Problem details: Which lines of the data below hold "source"? Copy each of them.

Input records:
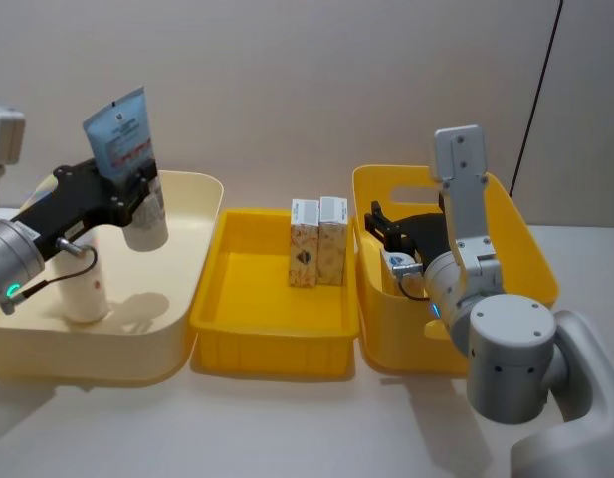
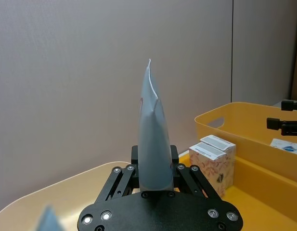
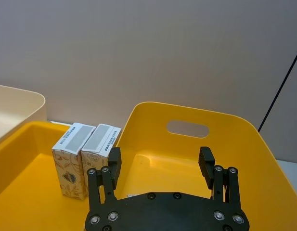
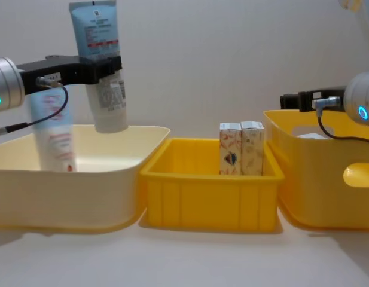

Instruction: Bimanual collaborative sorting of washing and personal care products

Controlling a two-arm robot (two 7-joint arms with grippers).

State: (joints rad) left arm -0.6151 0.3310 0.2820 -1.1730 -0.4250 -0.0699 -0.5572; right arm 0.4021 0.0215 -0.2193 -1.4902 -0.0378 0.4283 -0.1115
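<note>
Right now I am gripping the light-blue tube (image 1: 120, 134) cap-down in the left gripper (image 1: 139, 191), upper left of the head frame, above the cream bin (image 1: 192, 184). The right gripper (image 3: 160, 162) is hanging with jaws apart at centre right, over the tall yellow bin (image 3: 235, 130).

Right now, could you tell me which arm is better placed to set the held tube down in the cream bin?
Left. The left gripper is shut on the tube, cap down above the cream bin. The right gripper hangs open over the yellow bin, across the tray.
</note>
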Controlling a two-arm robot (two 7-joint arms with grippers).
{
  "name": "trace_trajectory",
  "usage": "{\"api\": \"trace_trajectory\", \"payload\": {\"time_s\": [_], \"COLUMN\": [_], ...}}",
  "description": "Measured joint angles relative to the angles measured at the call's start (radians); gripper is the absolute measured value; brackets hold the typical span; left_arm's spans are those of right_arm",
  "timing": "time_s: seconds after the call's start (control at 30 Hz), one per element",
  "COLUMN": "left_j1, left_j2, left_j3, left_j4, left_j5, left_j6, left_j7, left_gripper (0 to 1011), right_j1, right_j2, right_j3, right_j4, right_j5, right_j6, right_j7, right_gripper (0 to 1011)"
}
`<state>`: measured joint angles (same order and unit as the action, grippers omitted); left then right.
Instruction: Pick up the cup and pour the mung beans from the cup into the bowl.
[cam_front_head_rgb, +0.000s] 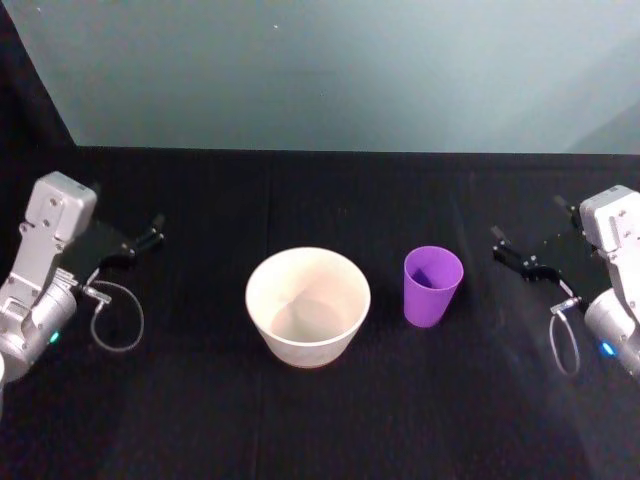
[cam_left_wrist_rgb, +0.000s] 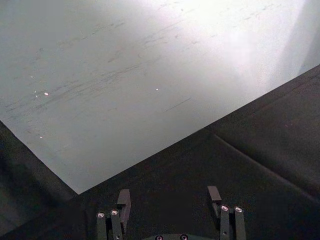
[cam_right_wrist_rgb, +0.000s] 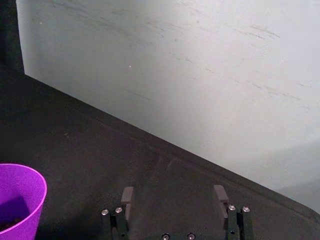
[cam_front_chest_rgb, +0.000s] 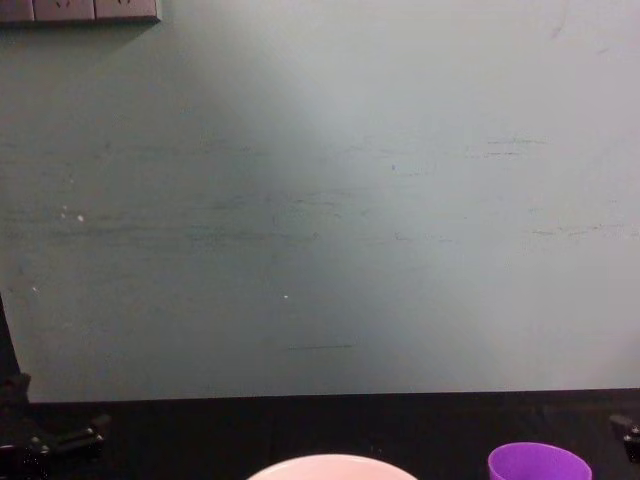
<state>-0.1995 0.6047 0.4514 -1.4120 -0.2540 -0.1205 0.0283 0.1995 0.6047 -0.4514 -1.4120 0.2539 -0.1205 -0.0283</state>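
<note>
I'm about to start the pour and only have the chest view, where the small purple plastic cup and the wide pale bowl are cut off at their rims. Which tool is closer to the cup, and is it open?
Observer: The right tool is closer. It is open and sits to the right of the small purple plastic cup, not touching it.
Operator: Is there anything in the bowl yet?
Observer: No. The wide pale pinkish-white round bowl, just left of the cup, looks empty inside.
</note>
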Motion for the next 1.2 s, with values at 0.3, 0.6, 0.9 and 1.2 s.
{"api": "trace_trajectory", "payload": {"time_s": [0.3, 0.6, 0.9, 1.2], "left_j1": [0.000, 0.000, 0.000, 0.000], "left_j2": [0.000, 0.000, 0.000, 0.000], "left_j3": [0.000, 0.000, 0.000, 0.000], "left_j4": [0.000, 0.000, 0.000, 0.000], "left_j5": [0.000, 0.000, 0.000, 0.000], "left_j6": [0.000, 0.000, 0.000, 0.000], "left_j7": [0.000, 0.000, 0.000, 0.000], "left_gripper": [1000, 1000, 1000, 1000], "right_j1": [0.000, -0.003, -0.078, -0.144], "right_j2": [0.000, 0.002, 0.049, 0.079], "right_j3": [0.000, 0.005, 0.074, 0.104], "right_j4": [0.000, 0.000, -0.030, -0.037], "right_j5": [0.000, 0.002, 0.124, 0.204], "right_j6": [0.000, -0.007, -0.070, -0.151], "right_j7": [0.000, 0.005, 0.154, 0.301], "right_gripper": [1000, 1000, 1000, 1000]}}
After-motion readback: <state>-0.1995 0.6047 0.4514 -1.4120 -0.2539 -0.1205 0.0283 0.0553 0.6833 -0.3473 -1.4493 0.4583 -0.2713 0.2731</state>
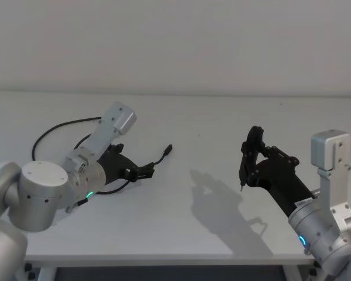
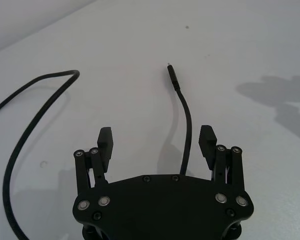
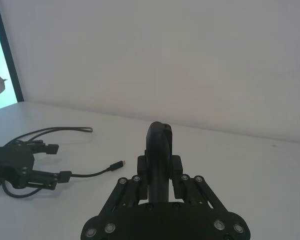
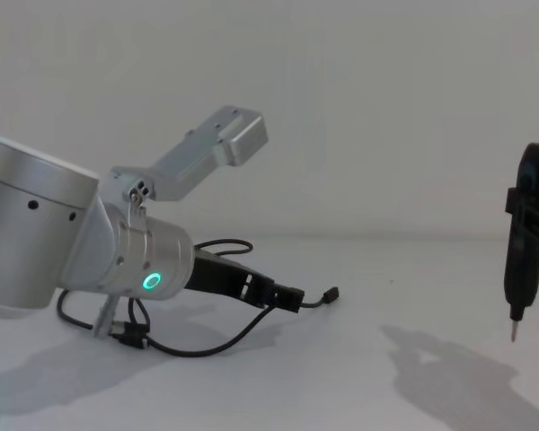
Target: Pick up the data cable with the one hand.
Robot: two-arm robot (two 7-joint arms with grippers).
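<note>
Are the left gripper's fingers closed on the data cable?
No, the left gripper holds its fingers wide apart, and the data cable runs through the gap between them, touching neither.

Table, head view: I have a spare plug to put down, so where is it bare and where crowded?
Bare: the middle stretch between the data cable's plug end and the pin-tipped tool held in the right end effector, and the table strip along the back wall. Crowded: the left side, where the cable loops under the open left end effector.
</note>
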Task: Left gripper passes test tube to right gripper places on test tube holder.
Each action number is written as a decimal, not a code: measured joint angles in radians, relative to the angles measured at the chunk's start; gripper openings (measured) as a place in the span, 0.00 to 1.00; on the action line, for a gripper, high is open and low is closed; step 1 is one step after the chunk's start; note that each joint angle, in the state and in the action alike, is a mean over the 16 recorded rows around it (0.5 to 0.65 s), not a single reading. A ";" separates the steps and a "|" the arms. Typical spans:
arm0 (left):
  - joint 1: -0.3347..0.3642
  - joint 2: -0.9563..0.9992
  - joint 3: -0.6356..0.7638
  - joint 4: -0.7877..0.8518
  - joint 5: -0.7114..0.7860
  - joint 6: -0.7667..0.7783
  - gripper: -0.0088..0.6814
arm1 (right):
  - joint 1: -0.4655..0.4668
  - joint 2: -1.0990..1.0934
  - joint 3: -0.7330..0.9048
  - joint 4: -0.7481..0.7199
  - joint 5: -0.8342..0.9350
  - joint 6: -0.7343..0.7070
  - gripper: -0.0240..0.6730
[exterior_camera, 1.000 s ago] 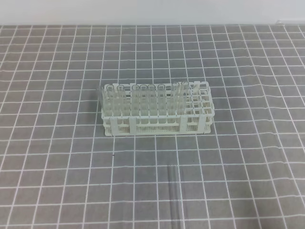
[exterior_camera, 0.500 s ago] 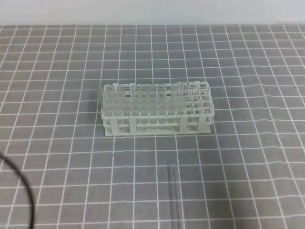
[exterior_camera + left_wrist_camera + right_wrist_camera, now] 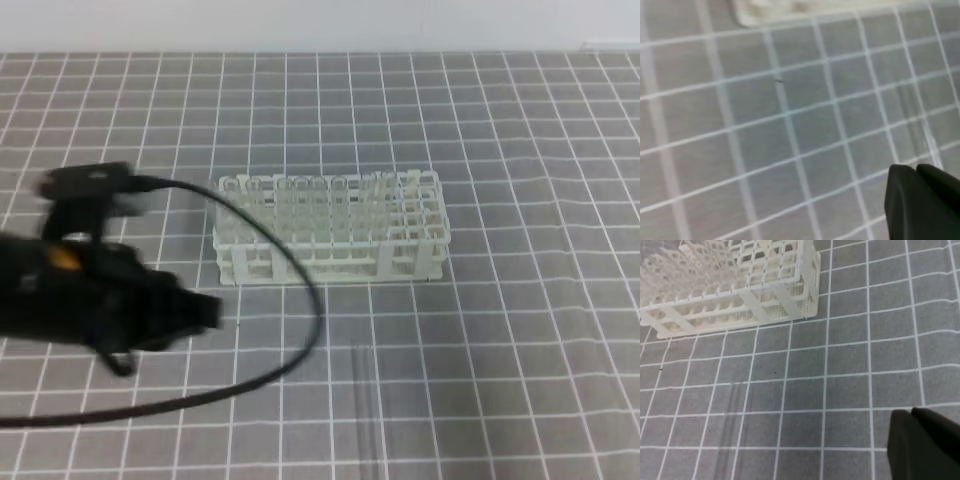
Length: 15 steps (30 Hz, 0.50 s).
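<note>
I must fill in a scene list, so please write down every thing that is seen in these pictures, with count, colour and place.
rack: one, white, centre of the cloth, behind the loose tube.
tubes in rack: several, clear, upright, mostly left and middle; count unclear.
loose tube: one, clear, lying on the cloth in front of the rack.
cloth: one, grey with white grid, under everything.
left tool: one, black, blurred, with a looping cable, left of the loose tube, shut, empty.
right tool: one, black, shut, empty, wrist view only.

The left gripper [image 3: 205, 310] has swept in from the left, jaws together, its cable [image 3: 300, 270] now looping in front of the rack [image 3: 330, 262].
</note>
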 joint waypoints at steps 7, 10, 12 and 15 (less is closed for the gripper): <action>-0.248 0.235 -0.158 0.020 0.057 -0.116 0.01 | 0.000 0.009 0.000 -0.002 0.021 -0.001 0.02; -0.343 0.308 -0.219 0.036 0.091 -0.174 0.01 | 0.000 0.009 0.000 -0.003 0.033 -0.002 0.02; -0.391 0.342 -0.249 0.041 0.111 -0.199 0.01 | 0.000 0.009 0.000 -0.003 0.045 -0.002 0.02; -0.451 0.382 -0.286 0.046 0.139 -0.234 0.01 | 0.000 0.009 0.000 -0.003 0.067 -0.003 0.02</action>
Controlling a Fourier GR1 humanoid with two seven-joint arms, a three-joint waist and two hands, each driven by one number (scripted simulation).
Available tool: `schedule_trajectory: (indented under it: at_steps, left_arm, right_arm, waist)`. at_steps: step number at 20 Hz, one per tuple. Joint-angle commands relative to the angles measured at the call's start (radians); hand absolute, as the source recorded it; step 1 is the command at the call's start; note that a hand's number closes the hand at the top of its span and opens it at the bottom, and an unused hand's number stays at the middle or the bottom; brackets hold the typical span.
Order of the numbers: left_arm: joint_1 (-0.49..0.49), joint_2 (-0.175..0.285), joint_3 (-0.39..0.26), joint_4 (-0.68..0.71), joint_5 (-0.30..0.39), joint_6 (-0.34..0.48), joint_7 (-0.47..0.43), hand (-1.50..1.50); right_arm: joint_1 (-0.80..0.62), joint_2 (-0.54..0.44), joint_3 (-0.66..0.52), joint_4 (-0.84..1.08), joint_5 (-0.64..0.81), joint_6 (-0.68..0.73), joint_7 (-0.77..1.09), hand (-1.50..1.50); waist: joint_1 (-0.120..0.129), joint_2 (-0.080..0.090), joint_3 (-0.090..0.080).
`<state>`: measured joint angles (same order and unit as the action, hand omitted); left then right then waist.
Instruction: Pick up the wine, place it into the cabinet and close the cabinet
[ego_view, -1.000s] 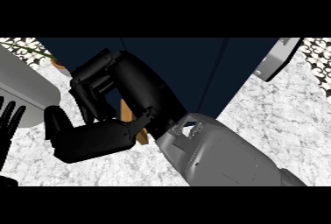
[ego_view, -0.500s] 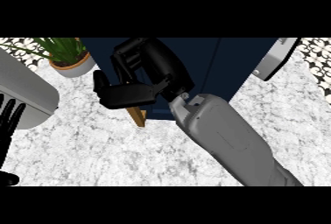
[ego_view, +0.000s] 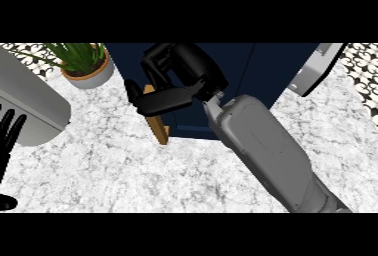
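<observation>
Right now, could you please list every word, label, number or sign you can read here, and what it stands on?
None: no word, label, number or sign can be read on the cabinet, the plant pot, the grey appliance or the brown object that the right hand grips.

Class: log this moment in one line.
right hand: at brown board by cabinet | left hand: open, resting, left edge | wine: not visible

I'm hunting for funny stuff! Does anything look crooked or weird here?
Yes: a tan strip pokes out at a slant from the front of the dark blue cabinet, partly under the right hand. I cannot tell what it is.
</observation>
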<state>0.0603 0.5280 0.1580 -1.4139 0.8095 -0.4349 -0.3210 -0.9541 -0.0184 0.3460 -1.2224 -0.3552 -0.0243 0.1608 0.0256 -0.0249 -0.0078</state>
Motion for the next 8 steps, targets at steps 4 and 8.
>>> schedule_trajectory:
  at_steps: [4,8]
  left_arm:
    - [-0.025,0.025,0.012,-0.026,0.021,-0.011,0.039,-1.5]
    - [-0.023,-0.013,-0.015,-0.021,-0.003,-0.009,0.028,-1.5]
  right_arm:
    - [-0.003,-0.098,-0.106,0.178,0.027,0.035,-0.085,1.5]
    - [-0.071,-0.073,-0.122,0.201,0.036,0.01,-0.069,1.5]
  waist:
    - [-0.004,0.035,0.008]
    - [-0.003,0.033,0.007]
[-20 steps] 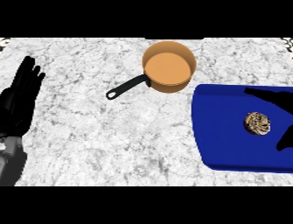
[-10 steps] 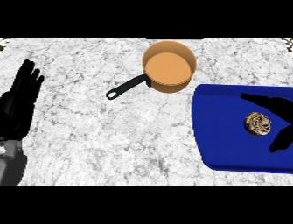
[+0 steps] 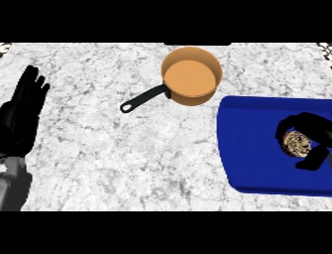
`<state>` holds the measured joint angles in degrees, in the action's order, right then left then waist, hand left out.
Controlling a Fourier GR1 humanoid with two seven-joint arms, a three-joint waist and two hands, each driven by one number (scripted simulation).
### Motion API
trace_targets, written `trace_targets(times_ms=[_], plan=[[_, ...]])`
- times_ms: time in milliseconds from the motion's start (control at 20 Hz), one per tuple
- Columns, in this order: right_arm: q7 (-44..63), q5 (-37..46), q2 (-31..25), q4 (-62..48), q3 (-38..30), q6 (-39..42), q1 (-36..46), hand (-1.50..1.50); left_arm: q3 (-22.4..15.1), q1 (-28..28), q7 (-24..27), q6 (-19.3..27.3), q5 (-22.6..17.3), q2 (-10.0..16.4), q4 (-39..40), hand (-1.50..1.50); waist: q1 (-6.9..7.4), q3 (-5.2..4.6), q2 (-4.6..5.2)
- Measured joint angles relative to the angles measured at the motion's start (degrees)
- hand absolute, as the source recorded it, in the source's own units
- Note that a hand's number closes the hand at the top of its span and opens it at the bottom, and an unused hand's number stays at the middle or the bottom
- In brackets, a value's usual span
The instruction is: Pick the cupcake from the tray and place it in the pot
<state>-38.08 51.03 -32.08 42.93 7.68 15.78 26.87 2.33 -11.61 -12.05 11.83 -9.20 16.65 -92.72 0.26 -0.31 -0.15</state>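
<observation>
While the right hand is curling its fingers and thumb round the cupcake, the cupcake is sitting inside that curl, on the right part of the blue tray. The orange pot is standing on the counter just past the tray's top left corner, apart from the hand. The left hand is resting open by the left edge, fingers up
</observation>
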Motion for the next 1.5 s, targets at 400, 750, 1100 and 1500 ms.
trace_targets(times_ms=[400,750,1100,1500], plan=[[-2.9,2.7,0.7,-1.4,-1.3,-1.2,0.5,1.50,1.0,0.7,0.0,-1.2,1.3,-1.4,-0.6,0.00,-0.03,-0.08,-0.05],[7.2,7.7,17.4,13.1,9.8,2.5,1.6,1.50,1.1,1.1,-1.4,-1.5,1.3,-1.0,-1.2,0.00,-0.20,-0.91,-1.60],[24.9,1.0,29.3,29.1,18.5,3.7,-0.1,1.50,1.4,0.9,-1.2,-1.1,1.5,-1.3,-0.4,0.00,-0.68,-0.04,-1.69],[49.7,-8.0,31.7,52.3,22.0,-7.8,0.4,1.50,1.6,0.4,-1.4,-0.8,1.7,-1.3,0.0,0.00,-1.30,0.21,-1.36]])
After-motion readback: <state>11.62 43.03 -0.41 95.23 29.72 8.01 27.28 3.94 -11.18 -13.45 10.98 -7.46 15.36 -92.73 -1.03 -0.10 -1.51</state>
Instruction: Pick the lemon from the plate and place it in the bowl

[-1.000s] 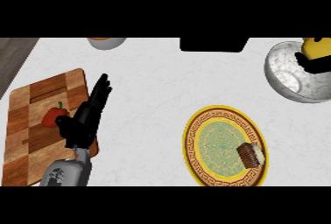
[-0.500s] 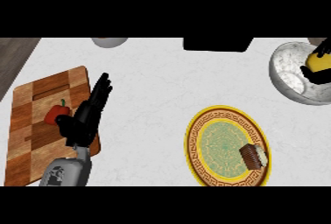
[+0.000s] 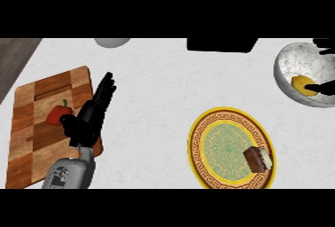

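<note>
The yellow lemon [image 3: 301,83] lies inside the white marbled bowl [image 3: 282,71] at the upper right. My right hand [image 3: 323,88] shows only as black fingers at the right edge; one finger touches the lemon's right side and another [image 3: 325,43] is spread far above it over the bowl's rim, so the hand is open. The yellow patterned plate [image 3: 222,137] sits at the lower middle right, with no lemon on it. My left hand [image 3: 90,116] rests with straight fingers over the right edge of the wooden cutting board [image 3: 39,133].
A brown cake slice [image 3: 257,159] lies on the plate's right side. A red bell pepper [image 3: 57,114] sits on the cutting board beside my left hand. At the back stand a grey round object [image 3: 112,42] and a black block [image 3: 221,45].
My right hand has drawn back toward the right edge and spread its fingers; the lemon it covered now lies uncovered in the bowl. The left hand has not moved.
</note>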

Solution for this exercise:
Available tool: `schedule_trajectory: (indented under it: at_steps, left_arm, right_arm, waist)`. at_steps: step number at 20 Hz, one per tuple. Joint-angle commands relative to the angles measured at the call's start (radians); hand absolute, as the source recorded it; step 1 is the command at the call's start; note that a hand's number closes the hand at the top of its span and opens it at the bottom, and an unused hand's number stays at the middle or the bottom; brackets hold the typical span.
- hand absolute, as the source recorded it, in the source's own units

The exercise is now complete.